Levar em consideração a conservação
Existe outra questão que se deve considerar quando se planeia uma viagem ao Ártico: o impacto que a nossa viagem pode ter nos animais, no ambiente e no planeta. Porém, quando são feitas de forma responsável, as expedições ao Ártico podem beneficiar as comunidades locais, os parques nacionais e os animais que habitam na região, porque geram receitas vitais. Antes de fazer qualquer reserva, pergunte na sua agência quais são as medidas tomadas para mitigar os impactos das viagens e de que forma ajudam as comunidades locais. E não deixe de ler os comentários de quem já visitou a região para perceber se as informações são legítimas.
Os especialistas dizem que os viajantes que querem fazer observação de narvais devem ter expectativas realistas. “Passei um mês no campo, a acampar na praia e em locais onde sabemos que os narvais vivem, e não vi nenhum”, diz Laidre. “É uma sorte conseguir ver um.”
Infelizmente, a pandemia global de coronavírus dificulta ainda mais os avistamentos de narvais na natureza.

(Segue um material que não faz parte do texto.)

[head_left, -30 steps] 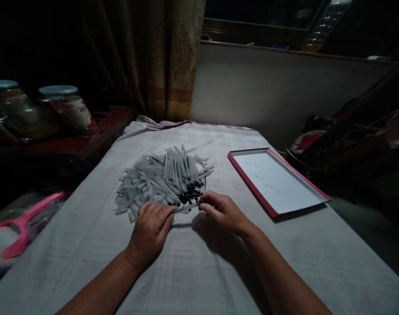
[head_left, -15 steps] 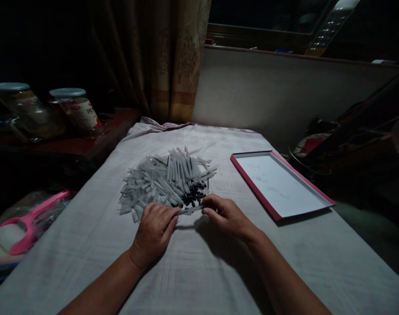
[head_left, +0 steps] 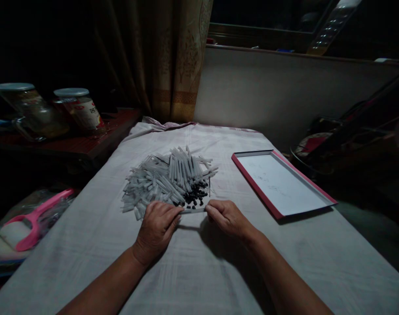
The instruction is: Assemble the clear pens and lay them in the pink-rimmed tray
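Observation:
A slim translucent grey pen (head_left: 193,211) stretches level between my two hands, just in front of the heap. The fingers of my left hand (head_left: 158,225) are closed on its left end. At its right end, my right hand (head_left: 227,218) pinches it between thumb and fingers; the tip is hidden there. Behind my hands lies a heap of similar pale, translucent pens (head_left: 156,179), with one bundle lying across the top. Small black pen parts (head_left: 196,192) are scattered at the heap's near right side, close to the held pen.
A shallow red-edged box lid (head_left: 278,181) with a white inside lies to the right on the cloth-covered table (head_left: 186,271). Lidded jars (head_left: 79,109) and a glass mug (head_left: 38,122) stand on a dark cabinet at left. A pink-handled object (head_left: 38,214) sits low at left.
My right hand has turned slightly and closed more tightly at the pen's right end. The pen now lies more level. The whole view has shifted a little.

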Demonstrator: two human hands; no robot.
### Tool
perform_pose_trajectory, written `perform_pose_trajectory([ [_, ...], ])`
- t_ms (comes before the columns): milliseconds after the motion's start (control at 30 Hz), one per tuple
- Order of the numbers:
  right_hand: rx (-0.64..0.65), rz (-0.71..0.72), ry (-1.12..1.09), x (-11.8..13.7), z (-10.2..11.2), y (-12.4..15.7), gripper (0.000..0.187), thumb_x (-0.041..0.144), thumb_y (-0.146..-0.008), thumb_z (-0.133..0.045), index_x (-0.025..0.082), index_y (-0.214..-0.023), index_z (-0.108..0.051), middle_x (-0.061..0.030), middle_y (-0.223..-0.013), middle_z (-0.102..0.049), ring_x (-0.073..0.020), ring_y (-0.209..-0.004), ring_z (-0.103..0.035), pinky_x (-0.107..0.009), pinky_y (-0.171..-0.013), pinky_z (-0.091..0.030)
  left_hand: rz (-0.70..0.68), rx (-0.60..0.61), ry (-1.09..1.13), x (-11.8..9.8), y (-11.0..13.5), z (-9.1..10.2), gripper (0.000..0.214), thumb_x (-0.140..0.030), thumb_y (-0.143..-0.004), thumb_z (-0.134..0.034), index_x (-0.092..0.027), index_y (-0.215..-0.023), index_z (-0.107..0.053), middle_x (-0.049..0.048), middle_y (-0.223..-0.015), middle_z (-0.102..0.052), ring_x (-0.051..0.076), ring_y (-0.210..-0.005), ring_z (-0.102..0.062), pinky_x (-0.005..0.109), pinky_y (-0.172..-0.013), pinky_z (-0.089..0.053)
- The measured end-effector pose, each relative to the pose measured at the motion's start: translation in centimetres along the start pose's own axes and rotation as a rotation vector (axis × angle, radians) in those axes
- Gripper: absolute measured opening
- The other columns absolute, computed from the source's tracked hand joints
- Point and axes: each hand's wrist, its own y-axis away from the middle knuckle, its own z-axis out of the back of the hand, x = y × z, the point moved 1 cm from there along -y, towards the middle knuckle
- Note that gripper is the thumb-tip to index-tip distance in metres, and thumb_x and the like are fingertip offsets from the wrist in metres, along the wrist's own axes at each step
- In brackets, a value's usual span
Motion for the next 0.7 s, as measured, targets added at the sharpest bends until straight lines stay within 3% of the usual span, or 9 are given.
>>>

Nunavut, o território no norte do Canadá onde a Arctic Expeditions faz as suas expedições de observação, declarou o estado de emergência e encerrou escolas e gabinetes governamentais. Para respeitar as comunidades da região, a empresa diz que cancelou todas as expedições até junho de 2020 e que doou todas as provisões já adquiridas aos bancos alimentares locais.